Dataset entries

■ ■ ■ ■ ■

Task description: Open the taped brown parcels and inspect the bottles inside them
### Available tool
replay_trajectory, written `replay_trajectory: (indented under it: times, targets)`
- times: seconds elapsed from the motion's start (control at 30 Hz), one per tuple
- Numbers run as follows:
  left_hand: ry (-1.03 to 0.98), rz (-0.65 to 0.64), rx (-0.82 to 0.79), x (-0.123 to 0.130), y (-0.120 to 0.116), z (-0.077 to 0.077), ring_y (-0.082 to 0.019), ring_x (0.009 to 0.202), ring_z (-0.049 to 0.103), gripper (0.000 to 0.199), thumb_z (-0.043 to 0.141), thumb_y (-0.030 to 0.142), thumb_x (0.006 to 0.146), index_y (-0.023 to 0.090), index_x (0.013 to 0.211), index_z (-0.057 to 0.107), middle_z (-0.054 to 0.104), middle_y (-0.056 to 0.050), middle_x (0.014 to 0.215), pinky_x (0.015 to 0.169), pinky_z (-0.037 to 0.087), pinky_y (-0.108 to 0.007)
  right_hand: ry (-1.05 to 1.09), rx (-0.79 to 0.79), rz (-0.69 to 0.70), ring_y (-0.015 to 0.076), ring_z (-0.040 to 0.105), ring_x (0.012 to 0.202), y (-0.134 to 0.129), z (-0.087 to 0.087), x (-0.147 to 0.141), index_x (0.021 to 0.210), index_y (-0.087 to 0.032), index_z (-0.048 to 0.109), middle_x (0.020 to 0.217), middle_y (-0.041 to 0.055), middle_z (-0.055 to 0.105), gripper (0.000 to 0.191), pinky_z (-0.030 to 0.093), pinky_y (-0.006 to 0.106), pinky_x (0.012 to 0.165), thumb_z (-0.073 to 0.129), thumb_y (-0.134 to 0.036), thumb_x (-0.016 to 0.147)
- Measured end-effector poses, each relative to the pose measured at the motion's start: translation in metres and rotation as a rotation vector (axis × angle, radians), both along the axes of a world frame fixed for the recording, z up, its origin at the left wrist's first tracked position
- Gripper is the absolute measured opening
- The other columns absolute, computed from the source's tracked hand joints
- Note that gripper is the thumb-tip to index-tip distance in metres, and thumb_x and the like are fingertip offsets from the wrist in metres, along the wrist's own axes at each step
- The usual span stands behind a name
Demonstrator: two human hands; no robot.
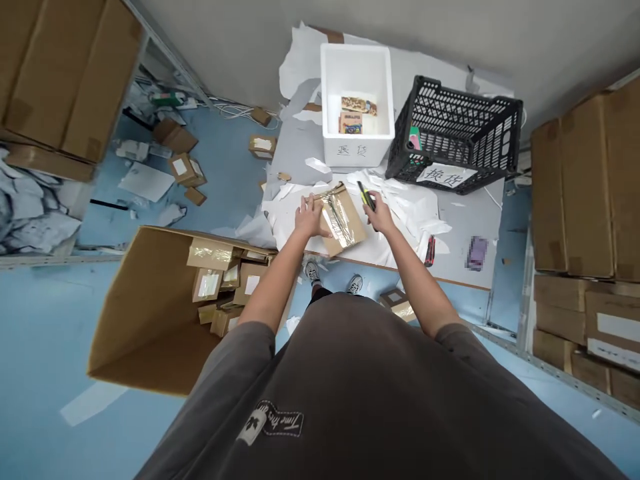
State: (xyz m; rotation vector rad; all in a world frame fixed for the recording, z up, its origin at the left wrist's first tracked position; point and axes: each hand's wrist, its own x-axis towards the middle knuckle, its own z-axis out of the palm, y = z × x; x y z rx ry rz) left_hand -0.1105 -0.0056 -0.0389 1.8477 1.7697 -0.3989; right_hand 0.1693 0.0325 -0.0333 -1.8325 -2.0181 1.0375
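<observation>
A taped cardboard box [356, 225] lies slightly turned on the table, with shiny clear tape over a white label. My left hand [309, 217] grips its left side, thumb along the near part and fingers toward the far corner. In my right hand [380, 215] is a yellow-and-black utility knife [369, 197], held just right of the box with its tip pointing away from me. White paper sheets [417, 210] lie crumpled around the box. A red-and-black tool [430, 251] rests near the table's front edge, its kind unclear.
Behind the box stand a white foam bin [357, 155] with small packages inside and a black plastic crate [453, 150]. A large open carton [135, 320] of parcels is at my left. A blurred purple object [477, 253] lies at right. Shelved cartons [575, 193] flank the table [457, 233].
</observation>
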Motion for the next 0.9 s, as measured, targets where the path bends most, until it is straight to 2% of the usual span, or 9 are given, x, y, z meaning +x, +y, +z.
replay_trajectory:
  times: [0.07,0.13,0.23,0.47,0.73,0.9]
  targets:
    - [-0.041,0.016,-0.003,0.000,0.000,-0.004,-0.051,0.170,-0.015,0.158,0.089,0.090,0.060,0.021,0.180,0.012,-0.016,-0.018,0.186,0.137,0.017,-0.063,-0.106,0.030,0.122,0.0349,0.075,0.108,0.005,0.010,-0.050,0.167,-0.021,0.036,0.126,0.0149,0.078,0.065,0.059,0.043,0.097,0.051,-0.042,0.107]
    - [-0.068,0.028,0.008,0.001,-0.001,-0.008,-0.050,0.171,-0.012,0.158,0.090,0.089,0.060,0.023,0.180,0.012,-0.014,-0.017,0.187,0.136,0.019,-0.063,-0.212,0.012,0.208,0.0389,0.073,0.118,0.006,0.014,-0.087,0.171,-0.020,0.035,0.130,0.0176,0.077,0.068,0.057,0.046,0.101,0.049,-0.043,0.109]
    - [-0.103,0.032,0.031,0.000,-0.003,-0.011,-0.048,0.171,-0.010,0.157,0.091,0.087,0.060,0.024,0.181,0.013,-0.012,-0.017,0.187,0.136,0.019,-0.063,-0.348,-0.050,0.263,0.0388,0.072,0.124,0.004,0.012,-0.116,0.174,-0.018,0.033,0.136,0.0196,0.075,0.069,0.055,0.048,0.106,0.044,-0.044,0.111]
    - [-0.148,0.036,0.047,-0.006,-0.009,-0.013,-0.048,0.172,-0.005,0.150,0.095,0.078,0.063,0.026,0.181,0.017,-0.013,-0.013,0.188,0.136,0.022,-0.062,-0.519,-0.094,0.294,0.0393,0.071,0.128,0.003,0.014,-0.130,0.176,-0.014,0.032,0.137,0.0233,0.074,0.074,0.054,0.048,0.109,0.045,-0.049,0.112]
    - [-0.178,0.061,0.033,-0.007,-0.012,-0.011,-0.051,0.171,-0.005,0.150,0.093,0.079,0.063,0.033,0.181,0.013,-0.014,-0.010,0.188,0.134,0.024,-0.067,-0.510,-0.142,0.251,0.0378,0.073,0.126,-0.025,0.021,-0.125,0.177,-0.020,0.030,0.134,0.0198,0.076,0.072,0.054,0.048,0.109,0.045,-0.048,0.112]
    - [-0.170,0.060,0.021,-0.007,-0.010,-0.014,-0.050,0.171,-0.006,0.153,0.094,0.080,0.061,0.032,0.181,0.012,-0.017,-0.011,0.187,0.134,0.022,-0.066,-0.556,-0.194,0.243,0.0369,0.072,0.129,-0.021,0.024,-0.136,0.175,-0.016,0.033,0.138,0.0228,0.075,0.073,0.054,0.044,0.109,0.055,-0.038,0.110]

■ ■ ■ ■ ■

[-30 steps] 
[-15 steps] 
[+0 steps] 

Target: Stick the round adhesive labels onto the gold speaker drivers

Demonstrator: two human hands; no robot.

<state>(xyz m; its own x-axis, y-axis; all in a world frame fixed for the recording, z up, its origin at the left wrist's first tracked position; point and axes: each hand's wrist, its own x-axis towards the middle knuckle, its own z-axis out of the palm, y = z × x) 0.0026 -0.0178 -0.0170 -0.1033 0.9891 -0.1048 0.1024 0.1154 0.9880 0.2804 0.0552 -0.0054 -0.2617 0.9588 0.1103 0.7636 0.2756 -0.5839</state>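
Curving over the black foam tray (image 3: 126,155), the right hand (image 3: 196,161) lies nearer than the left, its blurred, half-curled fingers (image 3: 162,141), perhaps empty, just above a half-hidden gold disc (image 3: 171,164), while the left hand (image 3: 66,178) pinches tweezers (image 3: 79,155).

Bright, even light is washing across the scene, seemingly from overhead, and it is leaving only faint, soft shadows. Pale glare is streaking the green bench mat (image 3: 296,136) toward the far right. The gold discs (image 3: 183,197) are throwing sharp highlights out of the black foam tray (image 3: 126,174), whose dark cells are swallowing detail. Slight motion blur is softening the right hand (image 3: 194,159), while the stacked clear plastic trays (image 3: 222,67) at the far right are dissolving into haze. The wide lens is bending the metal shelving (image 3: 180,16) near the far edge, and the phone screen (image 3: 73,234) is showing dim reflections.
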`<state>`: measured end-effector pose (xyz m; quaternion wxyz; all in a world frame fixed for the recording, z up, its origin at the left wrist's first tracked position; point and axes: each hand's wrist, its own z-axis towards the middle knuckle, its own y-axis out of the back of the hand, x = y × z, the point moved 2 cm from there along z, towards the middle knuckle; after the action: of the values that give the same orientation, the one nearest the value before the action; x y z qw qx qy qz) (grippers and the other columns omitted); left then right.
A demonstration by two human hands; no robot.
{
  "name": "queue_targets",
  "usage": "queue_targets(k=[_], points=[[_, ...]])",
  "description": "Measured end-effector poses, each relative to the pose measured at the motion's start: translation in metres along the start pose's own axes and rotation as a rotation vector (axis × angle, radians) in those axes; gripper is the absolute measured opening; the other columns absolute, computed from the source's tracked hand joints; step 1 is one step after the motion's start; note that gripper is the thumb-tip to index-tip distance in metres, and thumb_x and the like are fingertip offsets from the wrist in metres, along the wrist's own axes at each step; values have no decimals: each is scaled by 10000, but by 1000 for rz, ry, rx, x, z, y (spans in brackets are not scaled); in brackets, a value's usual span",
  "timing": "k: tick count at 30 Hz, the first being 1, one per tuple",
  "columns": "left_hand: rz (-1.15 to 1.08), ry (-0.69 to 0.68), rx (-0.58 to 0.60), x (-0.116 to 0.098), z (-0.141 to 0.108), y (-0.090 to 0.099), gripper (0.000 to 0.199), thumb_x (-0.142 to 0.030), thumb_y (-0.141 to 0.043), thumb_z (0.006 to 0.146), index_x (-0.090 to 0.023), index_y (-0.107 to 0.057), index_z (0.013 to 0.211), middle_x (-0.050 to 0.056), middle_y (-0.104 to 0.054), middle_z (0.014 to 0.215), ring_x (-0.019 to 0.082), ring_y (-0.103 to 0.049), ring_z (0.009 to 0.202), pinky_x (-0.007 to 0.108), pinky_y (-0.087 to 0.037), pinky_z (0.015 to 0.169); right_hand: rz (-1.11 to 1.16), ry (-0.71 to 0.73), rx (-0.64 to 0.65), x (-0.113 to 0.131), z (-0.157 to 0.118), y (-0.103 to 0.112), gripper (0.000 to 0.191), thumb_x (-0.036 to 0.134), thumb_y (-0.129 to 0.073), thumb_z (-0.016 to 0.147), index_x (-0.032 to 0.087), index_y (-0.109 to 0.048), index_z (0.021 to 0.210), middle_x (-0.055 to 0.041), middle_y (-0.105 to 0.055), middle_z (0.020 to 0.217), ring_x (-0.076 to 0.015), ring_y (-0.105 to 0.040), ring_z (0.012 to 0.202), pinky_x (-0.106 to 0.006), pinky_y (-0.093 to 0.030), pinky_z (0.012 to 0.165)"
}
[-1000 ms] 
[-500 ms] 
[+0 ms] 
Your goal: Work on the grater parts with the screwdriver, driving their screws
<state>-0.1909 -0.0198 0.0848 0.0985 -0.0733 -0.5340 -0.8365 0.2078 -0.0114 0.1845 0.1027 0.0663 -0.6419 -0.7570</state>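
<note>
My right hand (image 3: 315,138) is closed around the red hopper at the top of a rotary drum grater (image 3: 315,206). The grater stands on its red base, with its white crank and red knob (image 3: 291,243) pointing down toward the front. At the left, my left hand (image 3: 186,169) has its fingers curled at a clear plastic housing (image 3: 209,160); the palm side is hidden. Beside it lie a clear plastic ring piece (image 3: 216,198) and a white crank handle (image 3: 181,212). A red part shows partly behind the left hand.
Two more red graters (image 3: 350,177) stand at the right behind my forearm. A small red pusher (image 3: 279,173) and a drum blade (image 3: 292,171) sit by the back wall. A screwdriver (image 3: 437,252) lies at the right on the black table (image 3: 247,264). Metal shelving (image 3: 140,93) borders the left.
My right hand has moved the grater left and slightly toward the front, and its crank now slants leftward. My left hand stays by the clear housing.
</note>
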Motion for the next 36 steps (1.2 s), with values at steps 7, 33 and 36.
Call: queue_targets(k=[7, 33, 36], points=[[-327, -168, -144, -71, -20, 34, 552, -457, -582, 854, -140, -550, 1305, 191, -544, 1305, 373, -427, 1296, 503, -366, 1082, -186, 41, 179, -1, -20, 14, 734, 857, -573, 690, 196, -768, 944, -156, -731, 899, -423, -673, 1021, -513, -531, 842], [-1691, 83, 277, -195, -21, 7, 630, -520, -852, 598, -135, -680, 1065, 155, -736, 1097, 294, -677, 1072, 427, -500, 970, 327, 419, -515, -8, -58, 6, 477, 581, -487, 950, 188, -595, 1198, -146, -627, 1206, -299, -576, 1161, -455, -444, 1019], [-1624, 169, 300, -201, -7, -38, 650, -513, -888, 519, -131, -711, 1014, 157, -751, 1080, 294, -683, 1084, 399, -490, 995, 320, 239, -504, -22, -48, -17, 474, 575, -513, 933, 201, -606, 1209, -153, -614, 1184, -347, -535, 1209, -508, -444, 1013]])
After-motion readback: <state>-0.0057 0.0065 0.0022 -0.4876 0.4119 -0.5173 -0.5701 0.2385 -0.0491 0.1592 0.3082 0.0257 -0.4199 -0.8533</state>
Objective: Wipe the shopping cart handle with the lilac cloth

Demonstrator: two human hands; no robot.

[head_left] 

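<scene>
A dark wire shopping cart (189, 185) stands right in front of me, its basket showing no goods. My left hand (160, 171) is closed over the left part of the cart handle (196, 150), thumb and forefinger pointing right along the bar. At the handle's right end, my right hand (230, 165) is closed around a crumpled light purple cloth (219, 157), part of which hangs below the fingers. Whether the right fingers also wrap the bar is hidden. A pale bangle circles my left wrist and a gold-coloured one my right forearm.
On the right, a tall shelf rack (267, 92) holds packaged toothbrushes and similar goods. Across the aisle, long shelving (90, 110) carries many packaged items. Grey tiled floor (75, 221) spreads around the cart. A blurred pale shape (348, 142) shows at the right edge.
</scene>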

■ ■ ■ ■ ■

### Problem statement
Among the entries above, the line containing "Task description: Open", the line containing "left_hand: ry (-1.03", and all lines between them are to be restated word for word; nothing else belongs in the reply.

### Response to the exercise
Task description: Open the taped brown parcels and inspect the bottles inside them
### Available tool
replay_trajectory, written `replay_trajectory: (indented under it: times, targets)`
- times: seconds elapsed from the motion's start (control at 30 Hz), one per tuple
- Numbers run as follows:
  left_hand: ry (-1.03 to 0.98), rz (-0.65 to 0.64), rx (-0.82 to 0.79), x (-0.123 to 0.130), y (-0.120 to 0.116), z (-0.077 to 0.077), ring_y (-0.082 to 0.019), ring_x (0.009 to 0.202), ring_z (-0.049 to 0.103), gripper (0.000 to 0.199), thumb_z (-0.043 to 0.141), thumb_y (-0.030 to 0.142), thumb_x (0.006 to 0.146), index_y (-0.023 to 0.090), index_x (0.013 to 0.211), index_z (-0.057 to 0.107), middle_z (-0.054 to 0.104), middle_y (-0.056 to 0.050), middle_x (0.014 to 0.215), pinky_x (0.015 to 0.169), pinky_z (-0.037 to 0.087), pinky_y (-0.108 to 0.007)

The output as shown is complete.